YOUR TASK: Nothing but the pictures is dropped; write out all the remaining data below exactly.

DATA SHOWN:

════

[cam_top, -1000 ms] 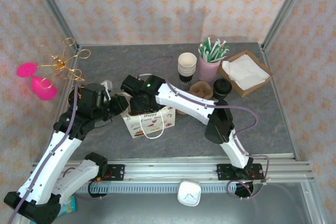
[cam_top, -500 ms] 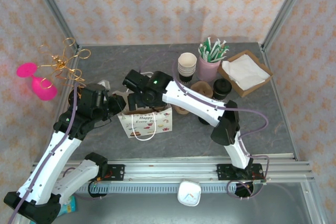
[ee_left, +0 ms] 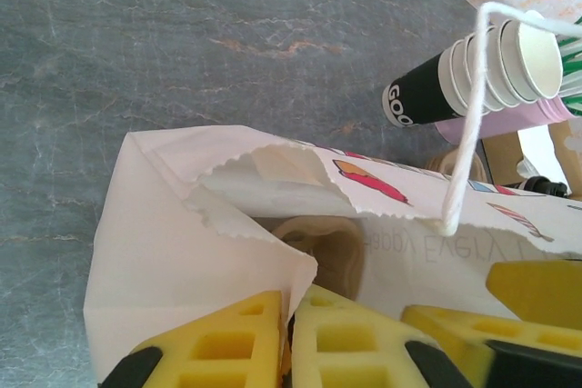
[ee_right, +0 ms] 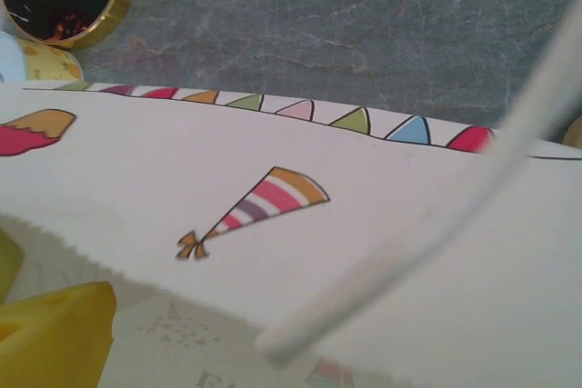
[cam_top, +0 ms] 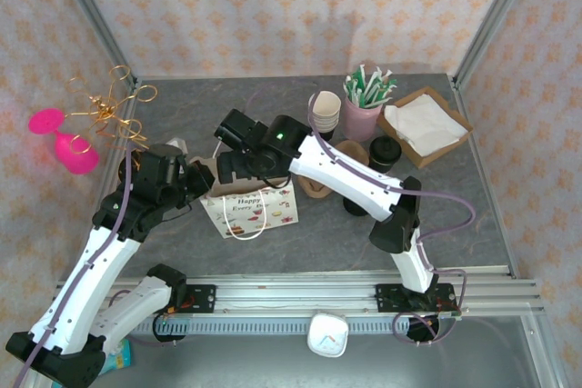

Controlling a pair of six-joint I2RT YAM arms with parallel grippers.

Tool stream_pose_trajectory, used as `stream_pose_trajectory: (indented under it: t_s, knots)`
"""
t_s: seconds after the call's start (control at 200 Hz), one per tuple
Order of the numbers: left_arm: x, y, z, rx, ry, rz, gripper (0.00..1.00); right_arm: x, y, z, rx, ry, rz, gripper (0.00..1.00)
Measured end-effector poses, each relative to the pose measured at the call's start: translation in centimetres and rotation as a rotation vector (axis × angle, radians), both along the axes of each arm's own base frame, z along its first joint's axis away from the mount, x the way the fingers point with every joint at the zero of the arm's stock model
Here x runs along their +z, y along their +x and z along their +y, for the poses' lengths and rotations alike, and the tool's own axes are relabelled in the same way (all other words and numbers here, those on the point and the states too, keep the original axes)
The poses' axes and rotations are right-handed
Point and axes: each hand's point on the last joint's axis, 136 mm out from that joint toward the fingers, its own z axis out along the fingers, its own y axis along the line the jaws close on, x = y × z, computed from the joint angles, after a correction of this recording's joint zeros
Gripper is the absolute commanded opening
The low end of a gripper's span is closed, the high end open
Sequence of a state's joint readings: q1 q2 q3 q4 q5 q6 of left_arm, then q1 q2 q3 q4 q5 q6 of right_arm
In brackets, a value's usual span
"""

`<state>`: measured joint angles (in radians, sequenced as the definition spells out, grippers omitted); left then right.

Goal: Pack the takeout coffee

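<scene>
Pinching: left hand clamped on gift bag rim.
Hovering: right hand, fingers wide apart, at bag mouth.
Bag: upright on grey surface.
Takeout: coffee cup stands right of bag, apart from it.

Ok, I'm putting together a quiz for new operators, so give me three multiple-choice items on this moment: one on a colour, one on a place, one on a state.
1. What colour is the gift bag's handle?
A) red B) white C) black
2. Where does the pink straw cup stand?
A) between the paper cup stack and the napkin box B) inside the gift bag C) left of the gift bag
3. How is the left claw?
A) wide open over bare table B) shut on the paper cup stack C) shut on the gift bag's rim

1 B, the cord loop is white; 2 A, it stands between them at the back; 3 C, its yellow pads pinch the paper rim.
</scene>
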<state>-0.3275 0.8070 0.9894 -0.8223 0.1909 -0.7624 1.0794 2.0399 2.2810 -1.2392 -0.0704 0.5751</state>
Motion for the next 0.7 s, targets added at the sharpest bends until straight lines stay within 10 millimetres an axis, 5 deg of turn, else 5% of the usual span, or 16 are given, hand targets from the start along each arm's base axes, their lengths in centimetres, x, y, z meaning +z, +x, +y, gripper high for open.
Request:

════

EXERCISE RESULT:
[cam_top, -1000 ms] 
[cam_top, -500 ms] 
[ee_left, +0 ms] 
[ee_right, +0 ms] 
[cam_top, +0 ms] 

Controlling a pair of six-joint I2RT YAM arms with parallel grippers.

Tool stream_pose_trajectory, used as `stream_pose_trajectory: (indented under it: t_s, knots)`
"""
t_s: seconds after the call's start (control at 200 Hz), one per tuple
Order of the numbers: left_arm: x, y, z, rx, ry, rz, gripper (0.00..1.00); right_arm: x, y, z, rx, ry, rz, gripper (0.00..1.00)
Measured end-effector poses, each relative to the pose measured at the call's start: translation in centimetres and rotation as a rotation vector (axis × angle, radians), both along the axes of each arm's own base frame, z along its first joint's axis away from the mount, x the way the fingers point with every joint at the zero of the arm's stock model
Here x runs along their +z, y along their +x and z along their +y, for the poses' lengths and rotations alike, and the tool's own axes are relabelled in the same way (all other words and numbers here, those on the point and the states too, keep the original axes)
The poses' axes and rotations are right-handed
Point and axes: each hand's point on the last joint's axis, 136 mm out from that joint toward the fingers, its own z axis out along the fingers, its own y axis along the line the jaws close on, x = y × z, computed from the joint angles, after a correction of this recording's joint zeros
Gripper is the absolute commanded opening
The low end of a gripper's span is closed, the high end open
Sequence of a state's joint readings: q1 q2 q3 q4 q5 q6 of left_arm, then q1 q2 q3 q4 q5 q6 of right_arm
In brackets, a value's usual span
"""

`<state>`: measured joint angles (in radians, sequenced as the definition spells out, grippers omitted); left then right.

Goal: Pack the takeout coffee

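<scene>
Pinching: left hand clamped on gift bag rim.
Hovering: right hand, fingers wide apart, at bag mouth.
Bag: upright on grey surface.
Takeout: coffee cup stands right of bag, apart from it.

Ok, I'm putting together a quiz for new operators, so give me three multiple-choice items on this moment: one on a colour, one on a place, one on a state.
1. What colour is the gift bag's handle?
A) red B) white C) black
2. Where does the pink straw cup stand?
A) between the paper cup stack and the napkin box B) inside the gift bag C) left of the gift bag
3. How is the left claw?
A) wide open over bare table B) shut on the paper cup stack C) shut on the gift bag's rim

1 B, the cord loop is white; 2 A, it stands between them at the back; 3 C, its yellow pads pinch the paper rim.
</scene>
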<state>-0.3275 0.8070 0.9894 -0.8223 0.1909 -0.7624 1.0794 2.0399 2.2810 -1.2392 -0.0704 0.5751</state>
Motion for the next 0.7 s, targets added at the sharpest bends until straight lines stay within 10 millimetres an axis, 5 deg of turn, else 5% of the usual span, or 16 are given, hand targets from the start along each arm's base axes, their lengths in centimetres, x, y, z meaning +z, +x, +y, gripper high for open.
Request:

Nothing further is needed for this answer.